------ Material for this exercise ------
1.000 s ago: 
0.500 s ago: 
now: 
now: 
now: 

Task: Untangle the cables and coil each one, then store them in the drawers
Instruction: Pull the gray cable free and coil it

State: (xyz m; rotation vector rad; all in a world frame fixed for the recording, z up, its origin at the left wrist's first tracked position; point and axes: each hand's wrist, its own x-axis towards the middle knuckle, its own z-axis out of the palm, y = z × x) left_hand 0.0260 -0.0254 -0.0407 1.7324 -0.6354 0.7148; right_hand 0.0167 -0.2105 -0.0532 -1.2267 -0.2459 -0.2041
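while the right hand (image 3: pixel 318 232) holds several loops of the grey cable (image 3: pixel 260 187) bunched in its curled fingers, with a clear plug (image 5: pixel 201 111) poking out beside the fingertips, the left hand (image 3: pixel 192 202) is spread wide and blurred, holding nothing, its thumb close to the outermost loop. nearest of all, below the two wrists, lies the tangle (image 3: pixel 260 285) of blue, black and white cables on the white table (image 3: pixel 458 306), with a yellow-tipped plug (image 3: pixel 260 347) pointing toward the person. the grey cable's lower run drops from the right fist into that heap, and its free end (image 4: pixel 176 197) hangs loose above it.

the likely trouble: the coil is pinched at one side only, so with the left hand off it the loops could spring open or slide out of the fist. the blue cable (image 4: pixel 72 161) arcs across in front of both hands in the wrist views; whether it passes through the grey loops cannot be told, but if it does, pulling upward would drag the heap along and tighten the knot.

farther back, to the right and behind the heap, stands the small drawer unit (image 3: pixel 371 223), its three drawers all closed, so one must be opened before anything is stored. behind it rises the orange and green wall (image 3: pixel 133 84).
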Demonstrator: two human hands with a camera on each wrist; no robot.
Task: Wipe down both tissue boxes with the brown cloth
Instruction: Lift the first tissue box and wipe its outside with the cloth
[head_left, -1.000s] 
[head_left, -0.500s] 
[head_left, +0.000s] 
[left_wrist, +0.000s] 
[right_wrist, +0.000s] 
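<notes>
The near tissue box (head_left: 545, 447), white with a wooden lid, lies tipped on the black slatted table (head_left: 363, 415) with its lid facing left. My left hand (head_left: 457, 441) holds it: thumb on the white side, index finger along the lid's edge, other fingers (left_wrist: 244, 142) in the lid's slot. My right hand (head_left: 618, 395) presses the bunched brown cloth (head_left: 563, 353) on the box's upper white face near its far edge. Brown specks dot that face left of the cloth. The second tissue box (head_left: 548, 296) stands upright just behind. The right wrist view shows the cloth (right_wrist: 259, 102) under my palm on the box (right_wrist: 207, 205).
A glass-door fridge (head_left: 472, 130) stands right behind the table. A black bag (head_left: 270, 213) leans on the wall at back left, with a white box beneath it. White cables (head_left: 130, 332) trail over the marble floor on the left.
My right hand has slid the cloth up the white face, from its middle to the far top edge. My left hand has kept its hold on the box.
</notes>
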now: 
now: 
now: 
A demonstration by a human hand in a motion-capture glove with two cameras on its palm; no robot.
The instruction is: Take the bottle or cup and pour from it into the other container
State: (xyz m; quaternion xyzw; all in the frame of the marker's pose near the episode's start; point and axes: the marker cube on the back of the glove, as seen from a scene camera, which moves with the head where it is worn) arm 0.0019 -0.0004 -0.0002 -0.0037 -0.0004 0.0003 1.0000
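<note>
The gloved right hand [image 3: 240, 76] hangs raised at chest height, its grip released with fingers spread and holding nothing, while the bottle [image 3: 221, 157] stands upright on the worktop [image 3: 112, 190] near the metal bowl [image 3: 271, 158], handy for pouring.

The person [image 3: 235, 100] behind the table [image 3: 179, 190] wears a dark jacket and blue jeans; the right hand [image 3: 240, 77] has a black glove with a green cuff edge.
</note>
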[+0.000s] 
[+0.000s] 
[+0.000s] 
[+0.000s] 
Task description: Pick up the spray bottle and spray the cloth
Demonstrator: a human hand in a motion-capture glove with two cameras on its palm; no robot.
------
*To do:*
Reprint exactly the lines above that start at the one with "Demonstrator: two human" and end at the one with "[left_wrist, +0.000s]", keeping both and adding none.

*Result of the task:*
Demonstrator: two human hands with a camera on each wrist; no robot.
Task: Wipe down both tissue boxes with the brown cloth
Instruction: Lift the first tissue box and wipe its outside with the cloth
[head_left, -1.000s] 
[head_left, -0.500s] 
[head_left, +0.000s] 
[left_wrist, +0.000s] 

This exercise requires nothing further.